The comparisons between GCP and AWS are sobering. AWS booked $13.5 billion operating income on $45.4 billion revenue and is growing at 30% YoY.
GCP lost $5.6 billion on $13 billion in revenue. It’s growing a bit faster but not much considering the small base. The “we’re losing a ton of money because we’re growing” argument smells like the sort of thing unprofitable startups without a viable business model say. It looks really off when you’re competition is also growing super fast and is very profitable.
GCP doesn't need to beat AWS. It doesn't even need to increase market share, really: the cloud market as a whole is growing rapidly, and more money is more money, regardless of bragging rights. It just needs to get to profitability.

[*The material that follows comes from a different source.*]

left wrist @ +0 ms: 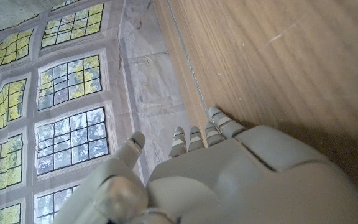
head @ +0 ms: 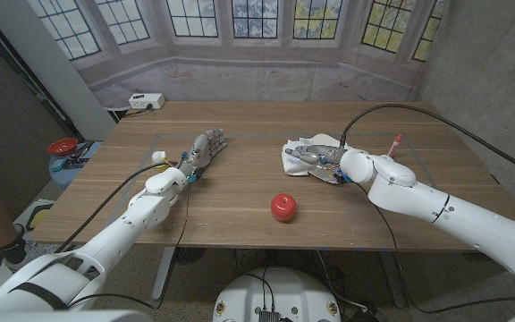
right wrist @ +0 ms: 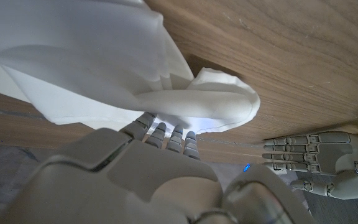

There's also a strategic aspect of clipping the wings of AWS by providing a BATNA in the big deal negotiations. With Amazon significantly cutting into Google's advertising market share, it needs another front to put pressure on its strongest competitor. If Google can prevent $10B in Amazon profits by burning $5B of its own money, that's arguably a win.
AWS launched compute and storage in 2006 and took until 2015 to first be profitable.
Google launched cloud compute in 2013 and arguably didn't take it seriously until the last few years. Growing nearly 50% is a great result, even if they're still a distant 3rd.
>The comparisons between GCP and AWS are sobering. AWS booked $13.5 billion operating income on $45.4 billion revenue and is growing at 30% YoY.
yep, AWS spent 30B and got 45B, Google spent 18B and got 13B, that is 2X+ difference in bang-for-buck. And that is without full effect of Graviton2,3, etc. which provides like 1.5x leap in perf/price and perf/energy. With Google loosing that much money one can wonder whether the bean counters there would even risk investment in their own ARM platform and without it the GCP would lose to AWS completely.
It is pretty rare for a company to successfully move down the stack as the margins are typically lower there. The GCP numbers illustrate the case very well.
GCP lost $5.6 billion on $13 billion in revenue. It’s growing a bit faster but not much considering the small base. The “we’re losing a ton of money because we’re growing” argument smells like the sort of thing unprofitable startups without a viable business model say. It looks really off when you’re competition is also growing super fast and is very profitable.